▸ **WHAT NEEDS TO BE DONE**
Across these entries, work out how many lines carry the string "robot", and give only that number.

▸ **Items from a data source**
=-=-=
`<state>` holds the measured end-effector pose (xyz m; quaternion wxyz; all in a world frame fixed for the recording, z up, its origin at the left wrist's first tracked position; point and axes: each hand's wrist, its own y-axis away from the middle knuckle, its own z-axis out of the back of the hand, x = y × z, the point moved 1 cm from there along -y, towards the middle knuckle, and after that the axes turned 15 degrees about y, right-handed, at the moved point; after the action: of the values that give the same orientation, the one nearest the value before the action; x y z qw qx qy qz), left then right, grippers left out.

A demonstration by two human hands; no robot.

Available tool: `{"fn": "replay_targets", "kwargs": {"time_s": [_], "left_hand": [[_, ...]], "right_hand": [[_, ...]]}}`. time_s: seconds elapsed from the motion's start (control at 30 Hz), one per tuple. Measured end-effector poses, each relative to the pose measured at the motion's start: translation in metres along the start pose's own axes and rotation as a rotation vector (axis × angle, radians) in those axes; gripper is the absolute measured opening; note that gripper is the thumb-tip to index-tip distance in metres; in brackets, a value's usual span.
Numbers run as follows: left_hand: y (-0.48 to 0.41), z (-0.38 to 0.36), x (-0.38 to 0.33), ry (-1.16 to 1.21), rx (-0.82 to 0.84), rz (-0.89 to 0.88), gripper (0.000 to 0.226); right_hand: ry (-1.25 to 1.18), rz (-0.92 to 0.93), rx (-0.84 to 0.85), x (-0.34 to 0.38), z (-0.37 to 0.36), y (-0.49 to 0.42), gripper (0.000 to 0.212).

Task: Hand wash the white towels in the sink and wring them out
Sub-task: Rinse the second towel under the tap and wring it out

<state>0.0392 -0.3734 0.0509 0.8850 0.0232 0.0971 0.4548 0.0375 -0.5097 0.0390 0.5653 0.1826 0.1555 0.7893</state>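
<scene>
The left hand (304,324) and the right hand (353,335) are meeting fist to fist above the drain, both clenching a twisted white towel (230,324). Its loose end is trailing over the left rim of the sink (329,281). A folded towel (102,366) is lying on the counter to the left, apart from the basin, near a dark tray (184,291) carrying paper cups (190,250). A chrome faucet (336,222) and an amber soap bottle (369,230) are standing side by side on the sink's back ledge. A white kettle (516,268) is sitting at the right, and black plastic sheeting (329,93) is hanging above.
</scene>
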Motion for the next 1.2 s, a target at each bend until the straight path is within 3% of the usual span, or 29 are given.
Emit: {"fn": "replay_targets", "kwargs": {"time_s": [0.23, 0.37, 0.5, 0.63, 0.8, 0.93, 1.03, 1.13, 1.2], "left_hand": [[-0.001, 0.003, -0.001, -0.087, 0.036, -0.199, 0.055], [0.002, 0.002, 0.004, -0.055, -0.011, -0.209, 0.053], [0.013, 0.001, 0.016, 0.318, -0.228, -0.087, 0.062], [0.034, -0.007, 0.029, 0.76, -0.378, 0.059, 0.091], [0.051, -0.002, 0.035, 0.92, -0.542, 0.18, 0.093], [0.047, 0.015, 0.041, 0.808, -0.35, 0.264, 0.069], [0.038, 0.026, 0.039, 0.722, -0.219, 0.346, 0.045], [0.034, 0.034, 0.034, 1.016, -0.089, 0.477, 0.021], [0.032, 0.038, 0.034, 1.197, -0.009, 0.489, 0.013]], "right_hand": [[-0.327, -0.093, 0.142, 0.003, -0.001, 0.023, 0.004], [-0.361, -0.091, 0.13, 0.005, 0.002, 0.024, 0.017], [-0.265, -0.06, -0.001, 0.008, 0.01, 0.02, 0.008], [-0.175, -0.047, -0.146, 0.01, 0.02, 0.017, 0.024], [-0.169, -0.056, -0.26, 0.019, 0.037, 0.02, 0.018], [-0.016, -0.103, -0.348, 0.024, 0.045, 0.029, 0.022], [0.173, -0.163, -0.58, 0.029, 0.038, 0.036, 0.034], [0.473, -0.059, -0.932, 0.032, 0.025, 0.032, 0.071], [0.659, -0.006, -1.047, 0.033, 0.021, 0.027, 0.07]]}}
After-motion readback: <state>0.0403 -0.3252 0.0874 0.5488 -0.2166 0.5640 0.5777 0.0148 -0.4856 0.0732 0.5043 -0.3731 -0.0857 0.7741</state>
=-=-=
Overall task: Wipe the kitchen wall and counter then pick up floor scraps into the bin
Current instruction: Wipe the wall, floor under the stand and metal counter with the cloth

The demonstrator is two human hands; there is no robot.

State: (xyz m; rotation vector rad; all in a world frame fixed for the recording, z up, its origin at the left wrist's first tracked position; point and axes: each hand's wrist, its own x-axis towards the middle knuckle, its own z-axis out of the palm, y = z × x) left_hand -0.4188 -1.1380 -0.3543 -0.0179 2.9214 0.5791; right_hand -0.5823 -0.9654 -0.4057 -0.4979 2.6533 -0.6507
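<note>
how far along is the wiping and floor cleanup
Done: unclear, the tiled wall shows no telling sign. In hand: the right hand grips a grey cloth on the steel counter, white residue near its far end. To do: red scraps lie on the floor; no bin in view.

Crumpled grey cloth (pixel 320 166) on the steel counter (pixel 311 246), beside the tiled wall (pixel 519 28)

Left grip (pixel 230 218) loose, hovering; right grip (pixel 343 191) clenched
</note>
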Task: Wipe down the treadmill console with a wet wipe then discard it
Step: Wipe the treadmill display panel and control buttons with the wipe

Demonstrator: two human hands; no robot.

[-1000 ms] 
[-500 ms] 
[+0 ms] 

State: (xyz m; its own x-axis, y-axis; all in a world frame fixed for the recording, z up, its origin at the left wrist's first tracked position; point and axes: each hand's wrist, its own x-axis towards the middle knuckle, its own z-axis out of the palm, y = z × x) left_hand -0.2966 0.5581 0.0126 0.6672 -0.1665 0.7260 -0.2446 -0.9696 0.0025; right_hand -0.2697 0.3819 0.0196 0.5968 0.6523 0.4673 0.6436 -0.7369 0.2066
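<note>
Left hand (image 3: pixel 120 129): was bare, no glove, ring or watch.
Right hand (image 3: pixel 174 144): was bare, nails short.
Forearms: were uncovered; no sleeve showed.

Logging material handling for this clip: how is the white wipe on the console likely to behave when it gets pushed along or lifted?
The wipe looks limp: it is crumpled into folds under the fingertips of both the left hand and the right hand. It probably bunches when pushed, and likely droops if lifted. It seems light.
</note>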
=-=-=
▸ **RESPONSE**
3